This module is made for AWS CloudFront distributions, using the AWS CloudFront Lambda@Edge service.

Supported runtimes

DataDome supports Lambda runtimes until they reach their deprecation date.
You can find the list of supported runtimes in this AWS documentation.

DataDome supports the following Lambda runtimes:

Installation

Prerequisites

• The server-side key available in your DataDome dashboard
• DataDome JavaScript Tag set up as First-Party
• The client-side key available in your DataDome dashboard to be able to set up the first party Javascript Tag

⚠️

DataDome Javascript Tag as First Party

The JS Tag must be implemented as First Party to ensure reliable bot detection.

• Our AWS CloudFront module requires the JS Tag
• Some browser configurations prevent running scripts from third-parties

AWS IAM permissions

In order to associate your Lambda@Edge function with your CloudFront distribution and be able to record logs, you need to create IAM permissions and roles based on the snippet below.

1. Access to the Identity and Access Management (IAM) page, in the Policies tab.
2. Click on the Create policy button.
3. Select JSON in the Policy editor, and paste the following permissions:

{
    "Version": "2012-10-17",
    "Statement": [
        {
            "Sid": "VisualEditor0",
            "Effect": "Allow",
            "Action": [
                "iam:CreateServiceLinkedRole",
                "lambda:GetFunction",
                "cloudfront:UpdateDistribution",
                "lambda:EnableReplication"
            ],
            "Resource": "*"
        },
        {
          "Effect": "Allow",
          "Action": [
            "logs:CreateLogGroup",
            "logs:CreateLogStream",
            "logs:PutLogEvents"
          ],
          "Resource": [
            "*"
          ]
        }
    ]
}

4. Then click on the Next button, enter a name for this policy, and click on the Save button.

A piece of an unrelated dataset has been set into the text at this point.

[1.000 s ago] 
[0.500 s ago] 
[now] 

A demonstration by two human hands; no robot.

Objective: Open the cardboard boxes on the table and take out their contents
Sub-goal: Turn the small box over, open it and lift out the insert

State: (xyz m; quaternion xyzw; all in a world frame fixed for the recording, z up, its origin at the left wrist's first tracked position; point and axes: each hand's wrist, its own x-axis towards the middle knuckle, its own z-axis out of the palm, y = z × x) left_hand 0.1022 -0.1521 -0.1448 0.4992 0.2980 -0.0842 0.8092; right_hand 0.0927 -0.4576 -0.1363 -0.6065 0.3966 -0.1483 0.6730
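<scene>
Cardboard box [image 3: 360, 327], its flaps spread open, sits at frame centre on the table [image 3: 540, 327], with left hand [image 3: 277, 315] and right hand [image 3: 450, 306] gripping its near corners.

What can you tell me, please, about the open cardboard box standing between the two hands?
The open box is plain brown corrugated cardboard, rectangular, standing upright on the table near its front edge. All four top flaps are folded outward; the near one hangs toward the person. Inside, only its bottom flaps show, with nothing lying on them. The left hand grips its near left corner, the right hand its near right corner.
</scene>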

5. Access the IAM page, in the Role tab.
6. Click on the Create role button.
7. Select the Trusted entity type to AWS service, select the Use case to Lambda, and click on the Next button.

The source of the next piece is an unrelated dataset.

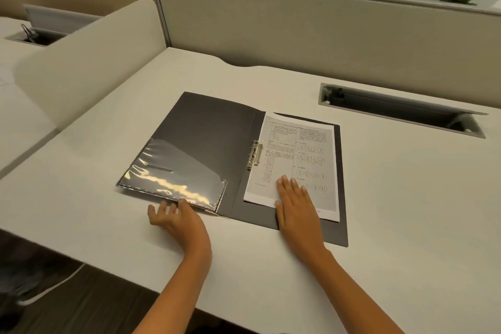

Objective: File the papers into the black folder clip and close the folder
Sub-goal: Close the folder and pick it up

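Note:
The black folder (206, 127) lies open and flat on the white desk. Its left cover carries a clear plastic pocket (173, 173) at the near end. A metal clip (254, 155) sits beside the spine, over the left edge of the printed papers (298, 154) that rest on the right half. My right hand (296, 205) lies flat, fingers spread, on the near part of the papers. My left hand (173, 215) rests on the desk with fingers apart, its fingertips at the near edge of the left cover.
The desk (393, 198) ends close to me at the lower left, above dark floor. A cable slot (401, 108) with a raised flap is cut in at the right rear. Beige partitions (298, 24) stand behind and to the left.

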Demonstrator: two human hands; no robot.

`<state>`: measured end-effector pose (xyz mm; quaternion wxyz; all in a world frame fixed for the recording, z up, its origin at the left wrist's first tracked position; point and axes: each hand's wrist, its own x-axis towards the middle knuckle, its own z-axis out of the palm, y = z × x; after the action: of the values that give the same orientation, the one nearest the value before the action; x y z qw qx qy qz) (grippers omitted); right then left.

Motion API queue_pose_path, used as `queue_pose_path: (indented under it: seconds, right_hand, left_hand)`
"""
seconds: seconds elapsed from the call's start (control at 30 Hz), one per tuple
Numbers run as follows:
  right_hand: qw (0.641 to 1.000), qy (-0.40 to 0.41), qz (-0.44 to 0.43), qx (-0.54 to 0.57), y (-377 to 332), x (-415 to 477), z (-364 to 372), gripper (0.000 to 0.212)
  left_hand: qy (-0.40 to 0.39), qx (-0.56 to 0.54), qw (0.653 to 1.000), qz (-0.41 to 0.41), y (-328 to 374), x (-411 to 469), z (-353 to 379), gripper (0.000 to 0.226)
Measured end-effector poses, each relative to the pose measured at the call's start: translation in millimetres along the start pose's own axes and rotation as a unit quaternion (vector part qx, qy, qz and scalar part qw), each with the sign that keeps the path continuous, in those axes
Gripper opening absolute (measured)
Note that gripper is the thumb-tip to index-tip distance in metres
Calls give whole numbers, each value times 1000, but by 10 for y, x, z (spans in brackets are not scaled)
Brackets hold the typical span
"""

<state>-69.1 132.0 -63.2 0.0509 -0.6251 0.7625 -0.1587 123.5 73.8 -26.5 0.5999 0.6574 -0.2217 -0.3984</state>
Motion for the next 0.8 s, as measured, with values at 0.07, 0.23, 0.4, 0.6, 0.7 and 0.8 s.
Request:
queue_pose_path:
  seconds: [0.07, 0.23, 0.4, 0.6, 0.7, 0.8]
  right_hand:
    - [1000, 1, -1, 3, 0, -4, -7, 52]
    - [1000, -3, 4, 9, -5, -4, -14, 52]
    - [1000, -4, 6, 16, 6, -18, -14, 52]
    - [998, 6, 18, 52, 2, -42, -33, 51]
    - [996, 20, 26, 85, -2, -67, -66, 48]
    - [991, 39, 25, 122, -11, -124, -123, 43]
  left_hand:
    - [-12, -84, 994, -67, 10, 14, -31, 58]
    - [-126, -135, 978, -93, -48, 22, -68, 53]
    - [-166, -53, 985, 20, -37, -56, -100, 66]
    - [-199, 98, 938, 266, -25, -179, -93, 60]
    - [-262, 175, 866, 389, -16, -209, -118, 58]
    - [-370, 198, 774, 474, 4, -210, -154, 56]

8. Select the IAM policy created on step 4 and click on the Next button.

9. Enter a name for this role, and click on the Create role button.

10. Click on the Trust relationships tab and Edit the trust relationship.

11. Paste the following trusted service principals to assume function execution role for your Lambda@Edge:

{
  "Version": "2012-10-17",
  "Statement": [
    {
      "Effect": "Allow",
      "Principal": {
        "Service": [
          "lambda.amazonaws.com",
          "edgelambda.amazonaws.com"
        ]
      },
      "Action": "sts:AssumeRole"
    }
  ]
}

Configuration of the CloudFront distribution

If you don’t already have one, refer to this AWS documentation to create a CloudFront distribution.

Create a custom error 403 response

This disables the caching of responses with 403 http code.

1. Access your CloudFront distribution page in the Error pages tab, and click on Create custom error response button.

2. In the Create custom error response page, set the following properties:
   1. Select HTTP code 403.
   2. Set minimal TTL 0.
   3. Check no for Customize error response.

3. Click on the Create custom error response button.

Configure the distribution’s default behavior

This defines the default behavior of the CloudFront distribution.

1. Access your CloudFront distribution page in the Behavior tab, and edit the default behavior

2. In the Cache key and origin requests section, select Cache policy and origin request policy set the Origin request policy to AllViewerExceptHostHeader.
3. Click on the Save changes button at the end of the page.

Configuration of the AWS Lambda@Edge function

In this section, you will create and configure the AWS Lambda@Edge function to intercept incoming requests and validate them with our service.

❓

Can I re-use an existing Lamdba@Edge function?

Yes, it is possible to call and configure the Lambda@Edge function through an existing one.

Refer to the advanced configuration section to use an existing Lambda@Edge function.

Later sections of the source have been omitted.